You know, we’re used to seeing windmills on a farm, but Llamas?
>> Here at the Children’s Museum we’re doing our part to go green. One of the changes is we have created a rain garden that collects the water off the building into this area to soak down into the aquifer - not the city’s sewers, but that is just one change of many.
>> JILL GORDON: Today is kicked off to the Earth week celebration.
>> STUDENT: Its name is “Compac-asours-digitus”
>>JILL GORDON: Here at the museum we are trying to be more green but also I think a lot of people don’t realize how many organizations can provide assistance, educational material about being more green and being environmentally friendly.

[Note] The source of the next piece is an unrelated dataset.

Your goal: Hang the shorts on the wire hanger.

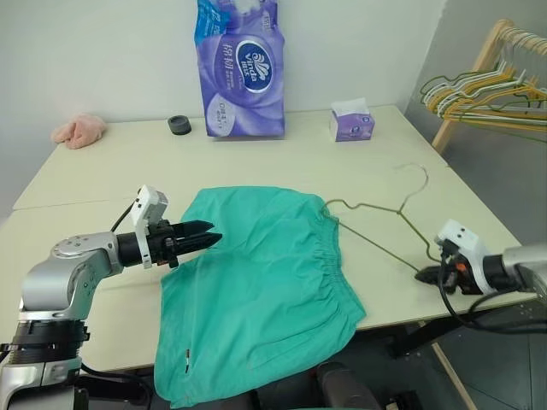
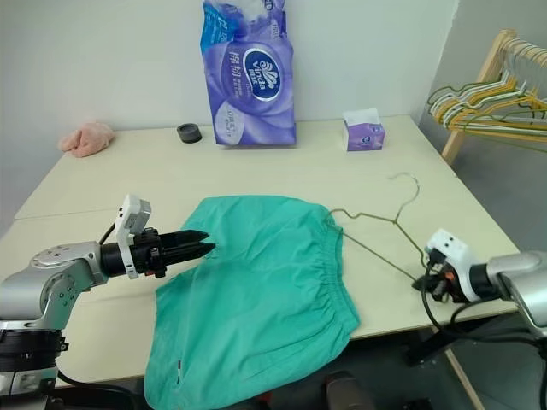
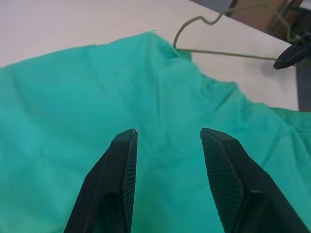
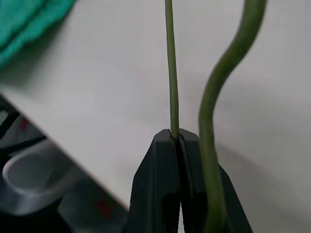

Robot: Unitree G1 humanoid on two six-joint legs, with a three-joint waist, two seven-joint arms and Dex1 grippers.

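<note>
**Shorts half-threaded on wire hanger, right end pinched at the table's near edge**

Teal-green shorts (image 1: 256, 299): spread flat on the cream table (image 1: 282, 158), centre-near, gathered waistband to the right, leg hems draped over the near edge. Lying open this way, the waistband side faces the hanger, which suits sliding wire into fabric.

Wire hanger (image 1: 376, 218): thin olive-grey wire, lying flat to the right of the shorts, hook toward the far right. Its left end disappears at or under the waistband; whether it sits inside the fabric cannot be told.

Right gripper (image 1: 430, 274): at the near right table edge, fingers pressed together on a single strand of the hanger wire, clear in the right wrist view. Judged purpose: to anchor and steer the hanger from its free end.

Left gripper (image 1: 205, 236): hovering over the left side of the shorts, pointing right, fingers (image 3: 124, 167) spread with nothing between them and cloth below. Judged purpose: ready to take a fold of fabric and draw it along the wire.

Bystanders, far side: purple tissue multipack (image 1: 242, 68), small tissue box (image 1: 352, 121), dark tape roll (image 1: 179, 125), pink cloth lump (image 1: 79, 131). Wooden rack with coloured hangers (image 1: 483, 94) beyond the table, far right.
</note>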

>> RICK CROSSLIN: I’m here at one of the Children’s museums family programs where they’re making rain barrels
>> RICK CROSSLIN: You’re making a rain barrel? Where did you hear about this idea?
>> KID: Her.
>> RICK CROSSLIN: Who’s her?
>> KID: My mom.
>> RICK CROSSLIN: Your mom, okay so what are you going to do with this at home? >> KID: We’re going to get water to water are plants
>> RICK CROSSLIN: So you can water your plants okay
>> YOUNGER BROTHER: And fill up our water guns
>> RICK CROSSLIN: And your water guns too okay that’s kind of a cool way to do it.
>> JILL GORDON: Families take home what they’ve done here and they continue the discussion at home.
>> DAD: Okay
So when it rains - rain will come down through the gutter and we have holes drilled into the top of the rain barrel so that rain can get through; and there’s a screen underneath the lid so it can keep bugs and seeds and all that kind of stuff out. And it eventually this will fill up with water and then all will be to do down here is hook a hose to it, open it up, and let gravity do the rest.
>> TARYN: You can just use rainwater for your garden and I’ve heard that rainwater is better for your garden than any other kind of water.
>> RICK CROSSLIN: That’s pretty cool; not only does not save the water bill but it also
makes better use of the rain water I think.